Your answer should be the lines from the one containing "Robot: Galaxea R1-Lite" through the final line below, copied exactly.

**Dataset records:**
------------------------------

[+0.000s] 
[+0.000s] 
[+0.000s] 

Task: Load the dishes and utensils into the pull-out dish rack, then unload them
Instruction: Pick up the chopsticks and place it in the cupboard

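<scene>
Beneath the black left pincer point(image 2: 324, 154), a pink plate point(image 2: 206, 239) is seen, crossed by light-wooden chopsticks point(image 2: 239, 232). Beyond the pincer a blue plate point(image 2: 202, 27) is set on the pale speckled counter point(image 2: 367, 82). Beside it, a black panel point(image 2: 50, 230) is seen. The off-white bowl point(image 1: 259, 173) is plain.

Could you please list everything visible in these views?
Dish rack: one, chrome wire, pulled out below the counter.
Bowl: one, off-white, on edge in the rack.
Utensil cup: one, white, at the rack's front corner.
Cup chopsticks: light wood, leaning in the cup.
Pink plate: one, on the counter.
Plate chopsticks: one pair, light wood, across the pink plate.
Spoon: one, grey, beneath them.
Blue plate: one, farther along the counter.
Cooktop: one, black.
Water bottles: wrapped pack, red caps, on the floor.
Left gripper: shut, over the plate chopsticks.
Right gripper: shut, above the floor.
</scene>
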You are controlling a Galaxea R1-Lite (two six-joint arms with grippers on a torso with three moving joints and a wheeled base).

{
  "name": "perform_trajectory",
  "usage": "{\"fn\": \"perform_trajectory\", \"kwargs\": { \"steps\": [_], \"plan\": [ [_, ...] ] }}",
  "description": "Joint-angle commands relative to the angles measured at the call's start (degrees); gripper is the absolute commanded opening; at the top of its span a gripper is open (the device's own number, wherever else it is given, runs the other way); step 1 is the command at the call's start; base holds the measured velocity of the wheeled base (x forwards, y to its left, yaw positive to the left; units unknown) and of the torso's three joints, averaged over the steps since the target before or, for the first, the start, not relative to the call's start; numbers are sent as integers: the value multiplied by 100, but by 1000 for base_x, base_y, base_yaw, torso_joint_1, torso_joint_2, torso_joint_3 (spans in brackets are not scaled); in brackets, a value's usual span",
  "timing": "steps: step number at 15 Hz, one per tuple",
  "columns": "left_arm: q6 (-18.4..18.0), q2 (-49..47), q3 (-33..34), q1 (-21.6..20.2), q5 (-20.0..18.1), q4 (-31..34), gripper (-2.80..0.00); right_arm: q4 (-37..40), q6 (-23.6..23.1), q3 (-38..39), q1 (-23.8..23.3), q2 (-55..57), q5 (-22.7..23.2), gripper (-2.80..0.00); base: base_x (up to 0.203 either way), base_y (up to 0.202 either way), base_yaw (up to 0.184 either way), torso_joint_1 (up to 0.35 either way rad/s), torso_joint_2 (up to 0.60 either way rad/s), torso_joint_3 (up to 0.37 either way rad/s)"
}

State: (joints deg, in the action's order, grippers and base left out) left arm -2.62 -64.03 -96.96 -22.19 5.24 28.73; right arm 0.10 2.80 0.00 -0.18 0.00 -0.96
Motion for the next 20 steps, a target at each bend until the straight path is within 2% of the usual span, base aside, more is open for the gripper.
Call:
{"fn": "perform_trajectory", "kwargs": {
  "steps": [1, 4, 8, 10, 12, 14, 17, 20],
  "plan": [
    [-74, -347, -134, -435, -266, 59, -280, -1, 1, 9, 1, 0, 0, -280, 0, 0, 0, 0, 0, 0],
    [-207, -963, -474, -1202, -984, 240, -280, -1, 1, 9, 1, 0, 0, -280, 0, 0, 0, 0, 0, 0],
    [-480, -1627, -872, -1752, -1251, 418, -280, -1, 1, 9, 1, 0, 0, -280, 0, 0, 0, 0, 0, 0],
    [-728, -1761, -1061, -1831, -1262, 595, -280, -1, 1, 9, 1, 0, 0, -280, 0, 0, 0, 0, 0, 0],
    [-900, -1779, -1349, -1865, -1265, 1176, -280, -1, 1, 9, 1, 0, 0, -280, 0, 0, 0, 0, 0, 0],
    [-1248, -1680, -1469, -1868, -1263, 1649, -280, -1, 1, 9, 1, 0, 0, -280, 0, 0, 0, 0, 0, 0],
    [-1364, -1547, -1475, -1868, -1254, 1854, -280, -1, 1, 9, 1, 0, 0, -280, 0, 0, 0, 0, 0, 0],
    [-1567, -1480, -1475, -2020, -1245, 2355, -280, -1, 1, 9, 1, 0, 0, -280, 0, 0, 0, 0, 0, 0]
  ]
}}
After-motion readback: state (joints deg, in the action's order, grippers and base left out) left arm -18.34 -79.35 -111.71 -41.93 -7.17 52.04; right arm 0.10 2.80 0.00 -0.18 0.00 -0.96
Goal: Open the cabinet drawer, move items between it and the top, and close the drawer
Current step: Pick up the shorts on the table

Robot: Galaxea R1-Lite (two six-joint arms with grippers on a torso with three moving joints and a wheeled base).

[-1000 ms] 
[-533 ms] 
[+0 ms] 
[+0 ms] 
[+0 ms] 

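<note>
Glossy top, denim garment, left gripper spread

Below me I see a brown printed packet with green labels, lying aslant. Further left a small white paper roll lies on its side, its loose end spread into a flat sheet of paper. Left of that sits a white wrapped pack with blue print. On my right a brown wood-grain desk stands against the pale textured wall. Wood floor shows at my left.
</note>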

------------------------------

**Written solution:**
Robot: Galaxea R1-Lite (two six-joint arms with grippers on a torso with three moving joints and a wheeled base).

[-1000 ms] 
[-533 ms] 
[+0 ms] 
[+0 ms] 
[+0 ms] 

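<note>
Glossy top, denim garment, left gripper spread

Below me I see a brown printed packet with green labels, lying aslant. Further left a small white paper roll lies on its side, its loose end spread into a flat sheet of paper. Left of that sits a white wrapped pack with blue print. On my right a brown wood-grain desk stands against the pale textured wall. Wood floor shows at my left.
</note>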

The response above is complete.